Written by Tim Rosenberger   
Wednesday, 01 January 2014 00:00

Kyle Dzapo

 Photo Courtesy of Jeremy Sparling.

 

Anybody who plays the flute will come across a highly regarded name not known among many average people walking the streets. His name is Joachim Andersen, and he will be celebrated and talked about during an event on Jan. 9.

Carl Joachim Andersen was born in Copenhagen on April 29, 1847 and died in May 7, 1909. He learned to play the flute when he was a child, and after playing in a number of orchestras like the Royal Danish Orchestra and the St. Petersburg Philharmonic Orchestra, he co-founded the Berlin Philharmonic in 1882.

Little was known about Andersen the man until Kyle Dzapo, a nationally and internationally recognized flutist, researched and wrote about him for her doctoral thesis in the early 1990s. She later wrote many articles for professional journals and published a book about the composer.

For the upcoming event, Dzapo will perform a number of Andersen’s compositions along with a piano accompaniment. Interspersed throughout will be a dialogue between James Ludwig, former associate dean of Slane College of Communication and Fine Arts and associate professor of Theatre Arts at Bradley University, and James Wilhelm, known as the host for PBS’s “Illinois Adventure” for many years. Wilhelm will be playing a fictionalized version of Andersen.

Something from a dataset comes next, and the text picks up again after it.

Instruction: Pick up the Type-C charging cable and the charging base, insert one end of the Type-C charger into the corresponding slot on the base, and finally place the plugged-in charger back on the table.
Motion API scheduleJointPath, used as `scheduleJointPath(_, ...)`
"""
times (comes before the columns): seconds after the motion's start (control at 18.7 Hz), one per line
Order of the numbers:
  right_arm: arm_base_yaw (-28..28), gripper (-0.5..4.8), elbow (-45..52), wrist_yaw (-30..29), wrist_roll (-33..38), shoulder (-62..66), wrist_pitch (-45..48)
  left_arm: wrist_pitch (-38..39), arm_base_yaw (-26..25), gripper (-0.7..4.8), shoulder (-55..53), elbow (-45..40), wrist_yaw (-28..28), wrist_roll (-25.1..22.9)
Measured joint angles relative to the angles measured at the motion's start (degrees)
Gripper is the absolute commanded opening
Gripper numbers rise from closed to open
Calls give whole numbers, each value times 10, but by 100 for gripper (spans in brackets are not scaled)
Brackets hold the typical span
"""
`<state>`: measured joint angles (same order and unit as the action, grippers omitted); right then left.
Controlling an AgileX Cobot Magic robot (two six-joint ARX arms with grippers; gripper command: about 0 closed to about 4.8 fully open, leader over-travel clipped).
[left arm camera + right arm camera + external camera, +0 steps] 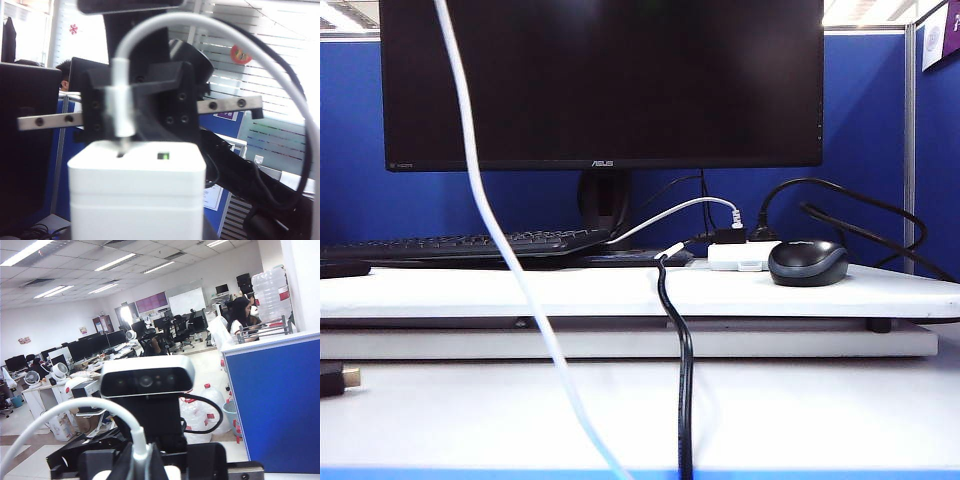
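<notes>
The charging base (137, 195), a white block, fills the near part of the left wrist view, and my left gripper (137, 227) is shut on it, its jaws hidden behind it. In the right wrist view its black fingers (95, 462) flank the base. My right gripper (122, 107) is shut on the white plug of the Type-C charging cable (225, 45). The plug's metal tip (122, 146) sits in a slot on the base's end face. The cable (470, 170) hangs down across the exterior view to the table (800, 410). Neither gripper shows there.
On the raised white board (620, 290) stand a monitor (600, 80), a keyboard (460, 243), a dark mouse (808, 262) and a small white hub with black plugs (740, 255). A thick black cable (685, 380) drops over the board's front.
</notes>
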<state>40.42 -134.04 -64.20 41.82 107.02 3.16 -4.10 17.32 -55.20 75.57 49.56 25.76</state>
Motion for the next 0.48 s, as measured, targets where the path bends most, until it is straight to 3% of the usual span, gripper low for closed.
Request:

Andersen wrote 67 opuses, mostly for the flute, that included some solo pieces and some piano accompanied compositions. He is most well known, however, for the 188 etudes – short, significantly difficult instrumental music compositions designed as practice material for a certain musical skill – that he composed.

“Most composers write a few etudes, it’s like a developmental process, and then they go on to write other types of work: symphonies, sonatas, vocal work and operas maybe,” Ludwig said. “Anderson was really quite involved in education and these etude study pieces for his entire life.”

“He mastered his material,” Ludwig added. “He began with the same raw materials that were available literary to hundreds of people in Europe at the time that he lived, and he, of all of them, was able to zero in and to manipulate his tools better than anybody else.”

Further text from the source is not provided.